The Bill should cause the House and my right hon. Friend to reflect, because there are clear signs that if Lancashire means what it says, especially in Clause 4, then our intentions in 1953 are now failing, or Clause 4 would not be necessary. That is the real meaning of the difficulty which the House has in this case. I have no wish to obstruct save to add my objection to the Clause, but I hope that this will be a signal that others, outside Lancashire County Council. have a rising problem in this respect and that sooner or later we will have to have a fresh look at the matter and take fresh action.
§ 8.3 p.m.
§ Mr. Walter Monslow (Barrow-in-Furness)
I want to make one or two comments on some of the observations which have been made during the debate. Like my hon. Friend the Member for Leigh (Mr. Boardman), I regret the intervention of the hon. Member for Gloucestershire, South (Mr. Corfield) in matters which are not germane to his constituency or county. I would have preferred that that intervention had been made by someone with some knowledge and understanding of Lancashire's social and economic problems.

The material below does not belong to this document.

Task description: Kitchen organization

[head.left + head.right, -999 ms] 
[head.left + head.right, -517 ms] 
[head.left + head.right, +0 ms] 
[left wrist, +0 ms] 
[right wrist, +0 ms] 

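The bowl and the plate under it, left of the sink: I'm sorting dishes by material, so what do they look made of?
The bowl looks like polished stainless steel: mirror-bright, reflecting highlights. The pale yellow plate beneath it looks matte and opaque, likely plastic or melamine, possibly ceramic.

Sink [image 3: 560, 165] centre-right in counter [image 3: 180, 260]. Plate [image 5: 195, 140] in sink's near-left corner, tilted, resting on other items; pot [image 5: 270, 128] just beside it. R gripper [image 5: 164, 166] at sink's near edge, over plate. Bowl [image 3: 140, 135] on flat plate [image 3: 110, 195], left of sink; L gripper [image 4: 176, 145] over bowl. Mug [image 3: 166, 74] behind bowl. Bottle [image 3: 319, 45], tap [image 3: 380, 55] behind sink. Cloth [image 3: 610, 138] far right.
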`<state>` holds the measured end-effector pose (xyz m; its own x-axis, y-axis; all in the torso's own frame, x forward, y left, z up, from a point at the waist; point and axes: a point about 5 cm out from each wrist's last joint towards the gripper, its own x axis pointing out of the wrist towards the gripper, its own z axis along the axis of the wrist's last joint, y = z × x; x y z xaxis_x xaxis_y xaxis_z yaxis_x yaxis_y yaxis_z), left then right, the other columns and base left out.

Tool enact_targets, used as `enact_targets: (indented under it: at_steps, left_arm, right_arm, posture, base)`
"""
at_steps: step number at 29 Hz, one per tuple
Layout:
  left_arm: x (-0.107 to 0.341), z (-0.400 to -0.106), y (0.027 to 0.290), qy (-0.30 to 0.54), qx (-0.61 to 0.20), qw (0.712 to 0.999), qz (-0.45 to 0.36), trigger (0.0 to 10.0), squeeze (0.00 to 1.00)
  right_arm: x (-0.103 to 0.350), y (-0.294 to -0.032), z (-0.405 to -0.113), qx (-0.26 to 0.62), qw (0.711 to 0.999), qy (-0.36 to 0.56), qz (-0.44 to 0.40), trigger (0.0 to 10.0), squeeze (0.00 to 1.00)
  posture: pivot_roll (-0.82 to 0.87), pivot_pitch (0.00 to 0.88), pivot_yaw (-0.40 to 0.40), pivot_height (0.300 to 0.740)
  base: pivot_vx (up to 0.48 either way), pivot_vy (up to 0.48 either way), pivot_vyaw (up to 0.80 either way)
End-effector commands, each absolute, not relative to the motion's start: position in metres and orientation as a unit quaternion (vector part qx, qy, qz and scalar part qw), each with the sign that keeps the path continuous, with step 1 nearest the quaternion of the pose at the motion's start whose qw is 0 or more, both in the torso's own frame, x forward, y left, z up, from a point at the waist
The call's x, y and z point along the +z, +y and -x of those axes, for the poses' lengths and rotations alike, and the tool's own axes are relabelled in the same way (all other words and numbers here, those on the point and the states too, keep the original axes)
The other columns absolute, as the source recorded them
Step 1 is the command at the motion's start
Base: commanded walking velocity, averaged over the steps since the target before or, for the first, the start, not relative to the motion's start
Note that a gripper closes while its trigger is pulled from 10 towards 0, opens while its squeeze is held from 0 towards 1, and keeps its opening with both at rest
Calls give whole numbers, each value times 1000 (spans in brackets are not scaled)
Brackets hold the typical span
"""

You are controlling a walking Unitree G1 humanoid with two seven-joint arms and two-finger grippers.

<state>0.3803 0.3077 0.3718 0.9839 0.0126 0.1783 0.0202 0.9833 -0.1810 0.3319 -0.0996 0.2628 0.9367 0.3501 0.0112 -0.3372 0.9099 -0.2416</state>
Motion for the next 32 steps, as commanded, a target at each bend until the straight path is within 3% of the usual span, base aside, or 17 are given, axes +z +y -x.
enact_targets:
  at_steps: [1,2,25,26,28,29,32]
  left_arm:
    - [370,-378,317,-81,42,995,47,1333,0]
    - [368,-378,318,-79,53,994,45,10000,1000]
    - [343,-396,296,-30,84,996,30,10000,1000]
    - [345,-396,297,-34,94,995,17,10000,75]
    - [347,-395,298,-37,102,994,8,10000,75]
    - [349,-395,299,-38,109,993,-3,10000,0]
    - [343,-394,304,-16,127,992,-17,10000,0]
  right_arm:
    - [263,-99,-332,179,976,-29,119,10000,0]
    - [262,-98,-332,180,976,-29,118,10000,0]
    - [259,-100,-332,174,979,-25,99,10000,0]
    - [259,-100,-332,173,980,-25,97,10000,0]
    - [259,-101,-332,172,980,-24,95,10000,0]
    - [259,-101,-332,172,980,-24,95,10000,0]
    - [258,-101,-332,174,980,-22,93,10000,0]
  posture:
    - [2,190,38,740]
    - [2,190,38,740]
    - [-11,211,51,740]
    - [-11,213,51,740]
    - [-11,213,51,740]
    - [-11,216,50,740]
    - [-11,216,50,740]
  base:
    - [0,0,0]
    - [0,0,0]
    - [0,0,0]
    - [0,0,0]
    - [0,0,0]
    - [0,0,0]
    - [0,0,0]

The hon. Member for Ashford (Mr. Deedes) said that he believed that Lancashire had cogent and good reasons for introducing the Bill and thought that it had been introduced in good faith. I am confident that that is true. I appreciate the fear of hon. Members opposite that the Bill might create a precedent with which they would not be disposed to agree, but I am not sure that I endorse that sentiment. If a local authority wants to look after the interests of the community, social or economic, why should we frustrate its efforts?
The hon. Member for Crosby (Mr. Graham Page) said that he had been given an undertaking by Lancashire 130 County Council regardless of what was done in Committee upstairs. I say quite frankly that that is a great reflection on the Committee and on hon. Members on both sides of the House. No hon. Member should be able to claim the right to be able to induce a county council to give him some undertaking to meet his point of view. That is entirely wrong.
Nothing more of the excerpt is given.